Annelik, şüphesiz her kültürde temel taşlardan birisi... Her yerde, her zaman anne, “beşer” yavrusundan “insan” elde edesine uğraşan bir simyacı... Anneliğin, rahmin, doğurgan olmanın evrensel bir gücü var. Her birimiz hayata onun önce biyolojik sonra ruhsal bir uzantısı olarak başlıyoruz. Bebekliğimiz sırasında annemize tamamen bağımlıyız, ona boyun eğmeye mecburuz.
Ömrümüz boyunca bir yandan onunla bu güçlü bağı sürdürmeye bir
yandan ondan özerkleşmeye çalışıyoruz. Rahminde birlikte bir
bütünüz. Doğduğumuzda göbek bağımız kesiliyor ama sadece görünüşte.

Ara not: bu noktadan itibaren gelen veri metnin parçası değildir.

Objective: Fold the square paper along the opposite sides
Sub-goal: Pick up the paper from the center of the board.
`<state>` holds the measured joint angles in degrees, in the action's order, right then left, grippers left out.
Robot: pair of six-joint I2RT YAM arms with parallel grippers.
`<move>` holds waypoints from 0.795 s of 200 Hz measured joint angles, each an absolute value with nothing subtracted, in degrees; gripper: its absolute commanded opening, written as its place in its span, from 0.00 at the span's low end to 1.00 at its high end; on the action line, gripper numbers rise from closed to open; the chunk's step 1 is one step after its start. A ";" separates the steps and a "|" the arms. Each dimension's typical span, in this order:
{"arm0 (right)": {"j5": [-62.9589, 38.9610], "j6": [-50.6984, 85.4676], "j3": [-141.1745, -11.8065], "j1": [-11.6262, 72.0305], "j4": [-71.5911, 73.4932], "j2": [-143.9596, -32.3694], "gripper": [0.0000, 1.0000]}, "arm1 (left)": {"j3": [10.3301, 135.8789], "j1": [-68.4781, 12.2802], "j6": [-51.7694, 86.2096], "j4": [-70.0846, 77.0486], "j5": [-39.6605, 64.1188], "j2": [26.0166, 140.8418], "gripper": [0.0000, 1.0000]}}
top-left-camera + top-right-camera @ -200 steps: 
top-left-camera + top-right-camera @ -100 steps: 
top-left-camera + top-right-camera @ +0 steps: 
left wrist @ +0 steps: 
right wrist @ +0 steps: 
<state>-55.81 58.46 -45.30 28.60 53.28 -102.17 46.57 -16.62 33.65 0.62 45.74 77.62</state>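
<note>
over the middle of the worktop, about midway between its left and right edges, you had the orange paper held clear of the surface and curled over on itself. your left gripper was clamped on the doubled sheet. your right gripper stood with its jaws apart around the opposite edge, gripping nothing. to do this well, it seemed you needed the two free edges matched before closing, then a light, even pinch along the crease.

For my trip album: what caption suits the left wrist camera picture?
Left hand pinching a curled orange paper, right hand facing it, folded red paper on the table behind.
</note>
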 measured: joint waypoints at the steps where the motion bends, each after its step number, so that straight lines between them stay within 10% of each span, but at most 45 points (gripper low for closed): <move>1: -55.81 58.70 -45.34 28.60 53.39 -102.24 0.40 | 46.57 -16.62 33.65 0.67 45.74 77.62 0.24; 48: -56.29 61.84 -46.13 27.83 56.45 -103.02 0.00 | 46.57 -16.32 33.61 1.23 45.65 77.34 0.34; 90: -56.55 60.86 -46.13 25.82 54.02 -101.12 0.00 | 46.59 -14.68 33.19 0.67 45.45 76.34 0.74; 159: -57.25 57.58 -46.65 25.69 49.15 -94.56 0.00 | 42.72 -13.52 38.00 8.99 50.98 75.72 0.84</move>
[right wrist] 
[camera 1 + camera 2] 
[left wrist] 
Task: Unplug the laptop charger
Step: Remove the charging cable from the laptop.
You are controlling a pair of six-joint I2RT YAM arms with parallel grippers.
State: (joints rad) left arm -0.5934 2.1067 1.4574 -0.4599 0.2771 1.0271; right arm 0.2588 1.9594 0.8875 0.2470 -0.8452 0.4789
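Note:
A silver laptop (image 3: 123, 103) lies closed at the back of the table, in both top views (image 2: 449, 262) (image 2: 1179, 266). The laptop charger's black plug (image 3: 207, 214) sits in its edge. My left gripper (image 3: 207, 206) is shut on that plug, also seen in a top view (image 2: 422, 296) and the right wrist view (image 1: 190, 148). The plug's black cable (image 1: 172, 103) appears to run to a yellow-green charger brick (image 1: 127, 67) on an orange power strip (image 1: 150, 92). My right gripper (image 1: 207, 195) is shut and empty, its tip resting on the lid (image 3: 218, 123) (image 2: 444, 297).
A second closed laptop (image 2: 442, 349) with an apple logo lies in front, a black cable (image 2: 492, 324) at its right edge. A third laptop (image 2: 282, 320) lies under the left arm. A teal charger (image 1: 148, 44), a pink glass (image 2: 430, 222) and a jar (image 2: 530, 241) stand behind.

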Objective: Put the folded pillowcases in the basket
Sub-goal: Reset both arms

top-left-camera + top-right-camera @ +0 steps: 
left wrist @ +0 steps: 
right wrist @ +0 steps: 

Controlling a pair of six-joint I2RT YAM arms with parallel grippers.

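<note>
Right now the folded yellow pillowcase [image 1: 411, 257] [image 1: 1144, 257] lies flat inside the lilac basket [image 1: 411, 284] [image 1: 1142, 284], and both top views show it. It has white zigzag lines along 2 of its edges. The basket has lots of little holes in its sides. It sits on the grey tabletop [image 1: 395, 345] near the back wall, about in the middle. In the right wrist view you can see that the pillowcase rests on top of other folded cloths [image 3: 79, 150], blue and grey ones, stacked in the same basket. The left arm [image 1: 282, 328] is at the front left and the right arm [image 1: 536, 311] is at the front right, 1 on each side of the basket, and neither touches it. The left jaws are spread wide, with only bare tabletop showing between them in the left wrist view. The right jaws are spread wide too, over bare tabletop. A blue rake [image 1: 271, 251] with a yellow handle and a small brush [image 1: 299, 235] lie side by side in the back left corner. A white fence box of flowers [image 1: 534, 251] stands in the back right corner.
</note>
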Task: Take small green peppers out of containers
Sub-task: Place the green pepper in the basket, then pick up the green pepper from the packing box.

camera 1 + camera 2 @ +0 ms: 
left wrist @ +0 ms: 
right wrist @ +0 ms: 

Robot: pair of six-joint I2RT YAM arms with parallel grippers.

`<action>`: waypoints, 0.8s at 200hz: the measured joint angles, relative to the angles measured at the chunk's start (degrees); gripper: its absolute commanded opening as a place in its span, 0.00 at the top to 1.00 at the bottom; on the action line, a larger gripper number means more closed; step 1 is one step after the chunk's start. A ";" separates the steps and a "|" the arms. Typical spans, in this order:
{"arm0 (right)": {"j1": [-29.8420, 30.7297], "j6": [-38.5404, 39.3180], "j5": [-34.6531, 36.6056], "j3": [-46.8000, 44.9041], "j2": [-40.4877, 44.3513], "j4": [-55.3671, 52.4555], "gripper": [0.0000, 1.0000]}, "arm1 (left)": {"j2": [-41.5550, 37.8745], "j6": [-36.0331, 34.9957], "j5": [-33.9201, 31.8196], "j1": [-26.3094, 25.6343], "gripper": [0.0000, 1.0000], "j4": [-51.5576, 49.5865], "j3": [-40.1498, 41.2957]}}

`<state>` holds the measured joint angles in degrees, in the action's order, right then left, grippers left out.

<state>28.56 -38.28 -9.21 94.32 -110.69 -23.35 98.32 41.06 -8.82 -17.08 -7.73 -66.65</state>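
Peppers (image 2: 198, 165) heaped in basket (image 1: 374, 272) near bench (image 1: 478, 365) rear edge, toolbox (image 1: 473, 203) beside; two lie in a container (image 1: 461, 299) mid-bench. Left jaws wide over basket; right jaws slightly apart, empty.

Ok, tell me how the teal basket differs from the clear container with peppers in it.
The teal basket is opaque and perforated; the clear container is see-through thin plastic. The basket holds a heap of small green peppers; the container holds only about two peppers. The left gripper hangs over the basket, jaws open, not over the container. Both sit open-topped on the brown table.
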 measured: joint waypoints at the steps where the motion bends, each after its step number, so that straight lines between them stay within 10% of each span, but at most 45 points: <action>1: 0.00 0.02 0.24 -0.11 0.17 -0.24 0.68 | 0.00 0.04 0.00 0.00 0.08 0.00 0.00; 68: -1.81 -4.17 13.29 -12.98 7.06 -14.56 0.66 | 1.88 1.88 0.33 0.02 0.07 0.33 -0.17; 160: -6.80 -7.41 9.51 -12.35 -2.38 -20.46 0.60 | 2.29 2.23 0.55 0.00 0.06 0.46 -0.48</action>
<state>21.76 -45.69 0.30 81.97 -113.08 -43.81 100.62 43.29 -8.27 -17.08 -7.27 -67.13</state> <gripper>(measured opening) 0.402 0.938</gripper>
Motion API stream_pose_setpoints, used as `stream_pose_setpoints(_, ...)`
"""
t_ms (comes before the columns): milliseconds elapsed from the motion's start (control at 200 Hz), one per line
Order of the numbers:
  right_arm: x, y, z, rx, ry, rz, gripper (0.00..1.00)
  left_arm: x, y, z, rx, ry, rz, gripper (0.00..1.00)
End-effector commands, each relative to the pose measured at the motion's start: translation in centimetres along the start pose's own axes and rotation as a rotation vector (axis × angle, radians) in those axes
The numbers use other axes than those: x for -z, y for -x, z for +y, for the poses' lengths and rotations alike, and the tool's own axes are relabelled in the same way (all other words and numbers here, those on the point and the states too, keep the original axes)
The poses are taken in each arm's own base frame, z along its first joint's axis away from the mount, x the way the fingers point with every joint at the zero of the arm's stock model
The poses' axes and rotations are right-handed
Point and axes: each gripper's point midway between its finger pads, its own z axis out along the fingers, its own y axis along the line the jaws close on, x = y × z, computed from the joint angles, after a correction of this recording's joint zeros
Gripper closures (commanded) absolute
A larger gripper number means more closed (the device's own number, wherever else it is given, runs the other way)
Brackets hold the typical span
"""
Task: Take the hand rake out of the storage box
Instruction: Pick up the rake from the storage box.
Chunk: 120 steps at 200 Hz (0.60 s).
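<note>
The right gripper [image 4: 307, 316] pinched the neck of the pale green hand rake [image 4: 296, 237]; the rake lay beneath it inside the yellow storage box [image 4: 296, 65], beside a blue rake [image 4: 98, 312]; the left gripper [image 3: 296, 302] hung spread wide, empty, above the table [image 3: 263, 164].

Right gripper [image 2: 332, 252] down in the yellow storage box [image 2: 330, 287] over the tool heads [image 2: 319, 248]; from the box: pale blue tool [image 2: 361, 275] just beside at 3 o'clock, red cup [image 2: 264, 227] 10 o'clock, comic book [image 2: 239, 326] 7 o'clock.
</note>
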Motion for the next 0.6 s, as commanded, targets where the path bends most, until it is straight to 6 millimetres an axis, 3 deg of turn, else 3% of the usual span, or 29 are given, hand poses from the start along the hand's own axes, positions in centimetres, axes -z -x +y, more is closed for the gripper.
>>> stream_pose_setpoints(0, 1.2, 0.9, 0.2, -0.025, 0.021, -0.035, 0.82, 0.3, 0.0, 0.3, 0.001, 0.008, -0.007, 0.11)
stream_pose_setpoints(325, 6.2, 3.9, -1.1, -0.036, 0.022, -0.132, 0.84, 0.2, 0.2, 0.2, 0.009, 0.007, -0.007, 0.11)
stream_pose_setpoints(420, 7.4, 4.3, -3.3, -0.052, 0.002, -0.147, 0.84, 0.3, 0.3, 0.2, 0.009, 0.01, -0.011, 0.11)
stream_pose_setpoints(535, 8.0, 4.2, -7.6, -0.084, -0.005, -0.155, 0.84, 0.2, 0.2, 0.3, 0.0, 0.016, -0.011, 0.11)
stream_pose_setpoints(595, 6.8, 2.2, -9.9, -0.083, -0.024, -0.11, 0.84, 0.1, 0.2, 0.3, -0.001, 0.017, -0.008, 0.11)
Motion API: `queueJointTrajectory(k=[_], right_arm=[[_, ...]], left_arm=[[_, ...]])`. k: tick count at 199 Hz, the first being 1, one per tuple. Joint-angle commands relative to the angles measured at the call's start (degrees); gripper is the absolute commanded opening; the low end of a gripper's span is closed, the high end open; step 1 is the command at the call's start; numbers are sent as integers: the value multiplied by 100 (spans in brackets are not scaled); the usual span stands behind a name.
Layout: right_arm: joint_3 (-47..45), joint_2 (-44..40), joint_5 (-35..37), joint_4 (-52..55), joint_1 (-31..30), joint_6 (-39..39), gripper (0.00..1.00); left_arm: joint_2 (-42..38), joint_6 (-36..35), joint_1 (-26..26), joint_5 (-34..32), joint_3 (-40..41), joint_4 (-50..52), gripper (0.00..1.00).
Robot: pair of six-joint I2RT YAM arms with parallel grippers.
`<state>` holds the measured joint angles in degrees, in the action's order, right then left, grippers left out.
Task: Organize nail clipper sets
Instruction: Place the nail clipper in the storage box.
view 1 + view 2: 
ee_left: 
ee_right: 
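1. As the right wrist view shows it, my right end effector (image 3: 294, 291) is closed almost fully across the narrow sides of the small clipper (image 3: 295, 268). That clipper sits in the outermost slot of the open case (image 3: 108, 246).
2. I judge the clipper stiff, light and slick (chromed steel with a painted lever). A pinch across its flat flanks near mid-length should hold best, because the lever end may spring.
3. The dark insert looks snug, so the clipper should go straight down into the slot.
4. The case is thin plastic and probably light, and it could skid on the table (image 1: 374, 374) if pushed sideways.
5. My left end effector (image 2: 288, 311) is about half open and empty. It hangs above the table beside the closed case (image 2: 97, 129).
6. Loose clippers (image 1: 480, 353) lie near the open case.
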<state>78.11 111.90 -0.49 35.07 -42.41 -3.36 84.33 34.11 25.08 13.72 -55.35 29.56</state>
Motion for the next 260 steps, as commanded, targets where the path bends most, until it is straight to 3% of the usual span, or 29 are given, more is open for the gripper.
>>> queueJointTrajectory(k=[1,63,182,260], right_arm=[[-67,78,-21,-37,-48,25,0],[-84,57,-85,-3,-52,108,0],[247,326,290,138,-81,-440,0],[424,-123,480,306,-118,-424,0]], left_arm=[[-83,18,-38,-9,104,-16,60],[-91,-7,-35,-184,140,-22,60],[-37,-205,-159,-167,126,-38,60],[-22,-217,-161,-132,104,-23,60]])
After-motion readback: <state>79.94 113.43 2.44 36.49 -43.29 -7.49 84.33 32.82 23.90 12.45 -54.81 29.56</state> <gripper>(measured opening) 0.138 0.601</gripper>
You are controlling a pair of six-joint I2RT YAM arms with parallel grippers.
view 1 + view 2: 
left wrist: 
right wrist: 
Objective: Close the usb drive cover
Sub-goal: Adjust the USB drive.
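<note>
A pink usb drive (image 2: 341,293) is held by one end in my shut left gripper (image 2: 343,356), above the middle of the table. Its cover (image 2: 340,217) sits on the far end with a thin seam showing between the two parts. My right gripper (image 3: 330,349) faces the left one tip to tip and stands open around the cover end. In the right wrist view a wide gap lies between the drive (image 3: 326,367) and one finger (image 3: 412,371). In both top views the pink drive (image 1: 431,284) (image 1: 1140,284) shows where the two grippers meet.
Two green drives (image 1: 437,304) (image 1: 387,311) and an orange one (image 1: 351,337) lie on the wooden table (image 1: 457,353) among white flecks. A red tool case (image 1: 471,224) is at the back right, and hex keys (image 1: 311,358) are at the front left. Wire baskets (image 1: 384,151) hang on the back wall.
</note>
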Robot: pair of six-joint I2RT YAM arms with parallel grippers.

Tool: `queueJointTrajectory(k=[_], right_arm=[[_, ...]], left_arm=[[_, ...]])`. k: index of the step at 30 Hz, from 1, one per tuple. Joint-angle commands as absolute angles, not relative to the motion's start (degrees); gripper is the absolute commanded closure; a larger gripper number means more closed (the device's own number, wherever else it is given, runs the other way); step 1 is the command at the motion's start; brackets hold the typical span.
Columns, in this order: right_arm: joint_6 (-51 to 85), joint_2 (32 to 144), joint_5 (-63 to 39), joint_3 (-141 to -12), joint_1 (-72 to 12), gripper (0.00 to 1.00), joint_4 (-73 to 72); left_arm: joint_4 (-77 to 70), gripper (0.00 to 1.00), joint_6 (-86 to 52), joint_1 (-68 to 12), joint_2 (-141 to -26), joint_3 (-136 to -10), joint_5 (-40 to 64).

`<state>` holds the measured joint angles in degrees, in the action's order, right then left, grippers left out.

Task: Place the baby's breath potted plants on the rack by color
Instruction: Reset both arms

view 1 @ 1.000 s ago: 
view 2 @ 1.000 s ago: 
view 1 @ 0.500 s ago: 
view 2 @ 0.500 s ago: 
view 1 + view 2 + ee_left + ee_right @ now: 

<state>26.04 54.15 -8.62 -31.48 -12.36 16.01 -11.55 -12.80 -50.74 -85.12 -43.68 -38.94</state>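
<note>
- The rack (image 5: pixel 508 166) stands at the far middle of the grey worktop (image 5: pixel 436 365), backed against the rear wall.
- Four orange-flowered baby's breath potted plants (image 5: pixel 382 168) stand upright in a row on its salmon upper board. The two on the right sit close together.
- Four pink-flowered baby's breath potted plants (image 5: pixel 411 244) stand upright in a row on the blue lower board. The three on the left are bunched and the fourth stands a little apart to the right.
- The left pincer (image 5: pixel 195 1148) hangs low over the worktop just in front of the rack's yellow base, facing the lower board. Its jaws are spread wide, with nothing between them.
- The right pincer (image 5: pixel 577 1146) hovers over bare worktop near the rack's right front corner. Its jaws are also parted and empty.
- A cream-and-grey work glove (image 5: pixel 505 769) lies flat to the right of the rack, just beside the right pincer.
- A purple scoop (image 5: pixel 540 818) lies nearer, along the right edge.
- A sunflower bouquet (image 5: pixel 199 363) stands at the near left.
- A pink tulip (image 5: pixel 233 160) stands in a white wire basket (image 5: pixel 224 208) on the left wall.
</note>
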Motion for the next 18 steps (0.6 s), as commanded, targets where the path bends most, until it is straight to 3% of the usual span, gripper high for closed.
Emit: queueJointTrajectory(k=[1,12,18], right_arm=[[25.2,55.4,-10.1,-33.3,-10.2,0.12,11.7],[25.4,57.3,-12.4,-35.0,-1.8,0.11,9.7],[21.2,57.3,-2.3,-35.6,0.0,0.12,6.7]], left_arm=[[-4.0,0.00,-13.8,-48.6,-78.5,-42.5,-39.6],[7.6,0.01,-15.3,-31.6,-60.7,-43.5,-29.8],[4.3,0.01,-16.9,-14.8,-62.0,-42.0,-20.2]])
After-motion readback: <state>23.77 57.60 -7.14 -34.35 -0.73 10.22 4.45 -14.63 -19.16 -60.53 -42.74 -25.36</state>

Bedenimizle ondan ayrılıyoruz lakin onun varlığı, onunla duygusal
iletişimimiz, ana besin kaynağımız olmayı, epeyce bir zaman daha
sürdürüyor. Fiziki varlığımızı, o olmadan da sürdürebilecek hale
gelsek dahi psikolojimiz ondan beslenmeye ölene dek devam
ediyor.
Annemizle kaynaşmış, mutlu günlerimize duyduğumuz özlem,
aşklarımızın, sevdalarımızın, acılarımızın, sevinçlerimizin de
yollarını döşüyor. Annemizin bize verdiği bakımın niteliği,
psikolojik bakımdan sağlıklı olup olmayacağımızın, nasıl bir
kişilik edineceğimizin belirleyicisi...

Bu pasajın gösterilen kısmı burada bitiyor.